Friday, September 27, 2013

Sunscreen Facts to Prevent Premature Aging

Sunscreen Facts and Risks
There are a lot of rumors about the health risks of sunscreen.  This article will help you understand the facts about sunscreen, and which safe ingredients to look for in the ones available to purchase for you and your family.

Sun Protection Factor (SPF)

The amount of protection a sunscreen offers against UV radiation, is termed SPF (sun protection factor). An SPF 15 means it will take 15 times longer to redden than without sunscreen. According to the American Cancer Society, sunscreen is recommended in order to prevent skin cancer, specifically squamous cell and basal cell carcinoma. They also recommend an SPF 15 or higher, however, studies are showing that up to SPF 30 should be adequate. 

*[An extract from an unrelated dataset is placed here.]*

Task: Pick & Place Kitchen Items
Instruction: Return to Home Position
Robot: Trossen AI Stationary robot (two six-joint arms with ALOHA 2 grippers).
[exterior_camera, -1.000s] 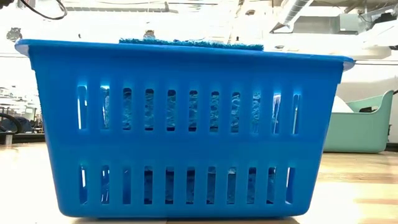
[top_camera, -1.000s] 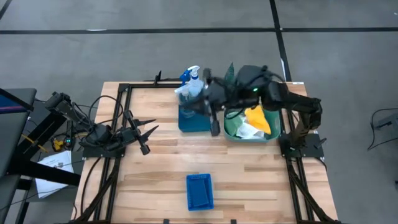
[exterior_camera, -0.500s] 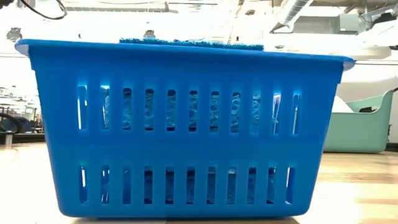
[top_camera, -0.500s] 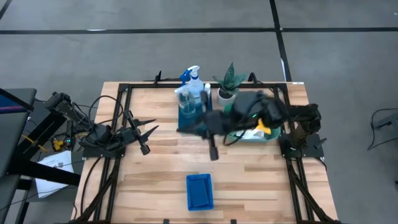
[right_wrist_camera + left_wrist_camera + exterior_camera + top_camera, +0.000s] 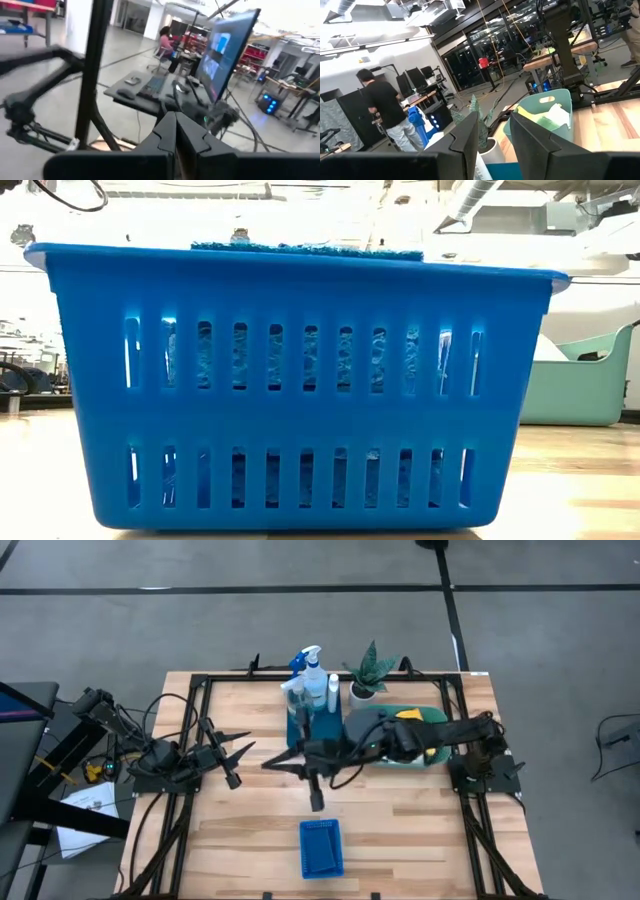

You can use sunscreen with high sun protection factors, but it still may not block these harmful rays of the sun. Many sun worshippers believe if they normally get sunburn in two hours, an SPF 20 sunscreen will help prevent sunburn for an extra 20 hours, or 20 times longer exposure. However, there are certain risks that you should be aware of before feeling too comfortable in the sun.

The problem is that many sunscreens do not block the harmful rays of the sun known as UVA radiation. UVA may not cause sunburn but can harm the skin cells and increase the risk of skin cancer.  Sunblock is what to look for instead of sunscreen.

UVA versus UVB Sunscreens

There are two types of ultraviolet light that can affect your skin. 
  1. UVA - This has a longer wave and penetrates the skin's deeper layers. It plays a major role in premature aging and wrinkling of your skin.  Studies report UVA damages deeper skin cells in the basal layer of the epidermis, where most skin cancers occur.  Tanning booths primarily emit UVA rays as much as 12 times the amount of the sun.  Those who use tanning salons are at a higher risk to develop skin cancers.
  2. UVB - When exposed to the shorter-waves of UVB, your skin will redden and get sunburned, with damage affecting the superficial epidermal layers.  These UVB rays also contribute to skin cancer.  You will be exposed to UVB mostly between 10AM and 4PM from April to October in the U.S.
Most sunscreen either absorb ultraviolet light with a specific chemical or they block, reflect, scatter and absorb UV light. Rather than focusing only on the SPF to measure the effectiveness of the sunscreen for your skin, other factors should be considered.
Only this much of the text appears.